Dólar abre em alta de 0,52% e deve repercutir corte de juros

Arquivado em: Arquivo-CdB
Publicado quinta-feira, 23 de outubro de 2003 as 10:05, por: cdb

O dólar comercial abriu em alta nesta quinta-feira. Às 9h27, a moeda norte-americana subia 0,52% em relação ao fechamento desta quarta-feira, cotada a R$ 2,877 para compra e R$ 2,88 para venda. O mercado de renda fixa deve iniciar o dia ajustando projeções em razão de algumas mudanças de apostas de última hora que aconteceram. O Comitê de Política Monetária (Copom) foi mais conservador do que uma parte do mercado esperava e reduziu a Selic em um ponto percentual, levando o juro básico da economia para 19% ao ano.

No final dos negócios de ontem, o contrato de juro de novembro – que projeta a expectativa da taxa para o último dia de outubro – admitia um corte de 1,5 ponto. O movimento foi patrocinado pelo desempenho de indicadores como as primeiras prévias de inflação de outubro e emprego. O Copom, no entanto, optou por ser coerente com a ata da reunião de setembro e com o relatório de inflação.

Esses documentos, divulgados no mês passado, sinalizaram que a flexibilização da política monetária seria mais lenta a partir de outubro. Os especialistas interpretaram a decisão do BC como o retorno do gradualismo, que caracterizou boa parte da gestão anterior da autoridade monetária.

Daqui para frente os espaços para redução de juros ficam cada vez mais restritos, sob a pena de se criar pressões inflacionárias que desviem os preços das metas. Com menos espaço para cortar juros, o BC pode se valer de outros instrumentos de política monetária para dar impulso à economia.

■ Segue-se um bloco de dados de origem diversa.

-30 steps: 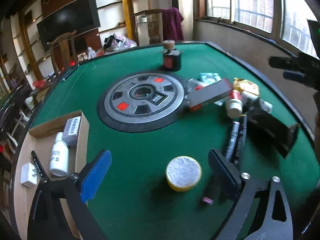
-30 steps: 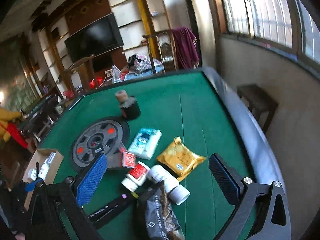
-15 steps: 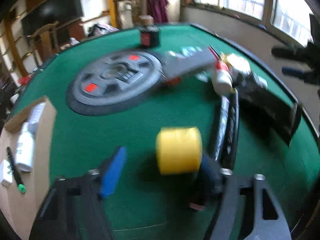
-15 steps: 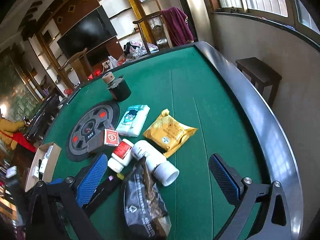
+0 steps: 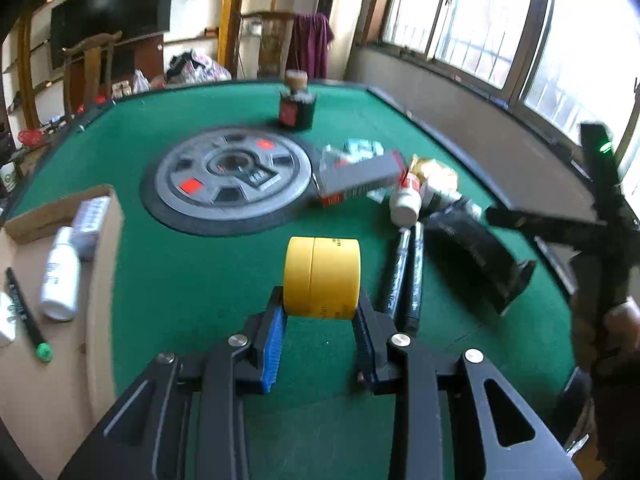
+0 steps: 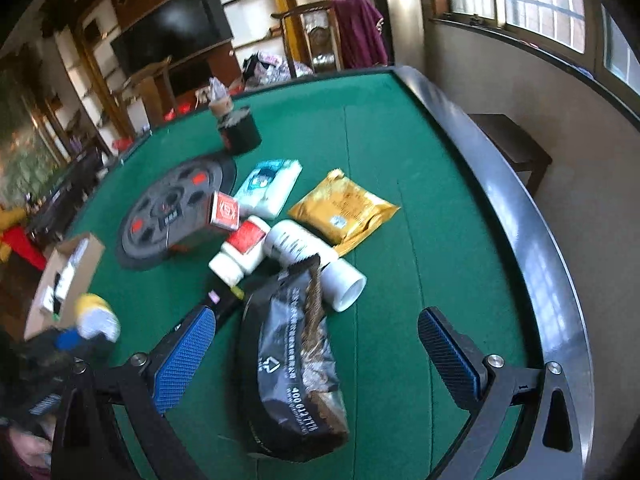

Entre eles, a redução da alíquota do compulsório sobre depósitos à vista, atualmente em 45%. O momento seria propício, uma vez que a demanda por dólares nos mercados à vista e futuro se mostra contida. No passado recente, temia-se que a redução da alíquota do compulsório promovesse a corrida dos investidores para a compra de dólares.

Agora, com o fluxo comercial e de investimentos positivo para o Brasil, os recursos liberados do compulsório podem ter outro destino. O governo, no entanto, insiste em condicionar essa redução a maior disponibilidade de crédito. Os bancos por sua vez ainda podem preferir os títulos públicos.

Ontem, o dólar comercial voltou a subir no fechamento, na expectativa sobre a decisão do Copom, que só foi anunciada após o fechamento dos mercados. A moeda subiu 0,28% na comparação com fechamento de terça, cotada a R$ 2,863 para compra e a R$ 2,865 para venda.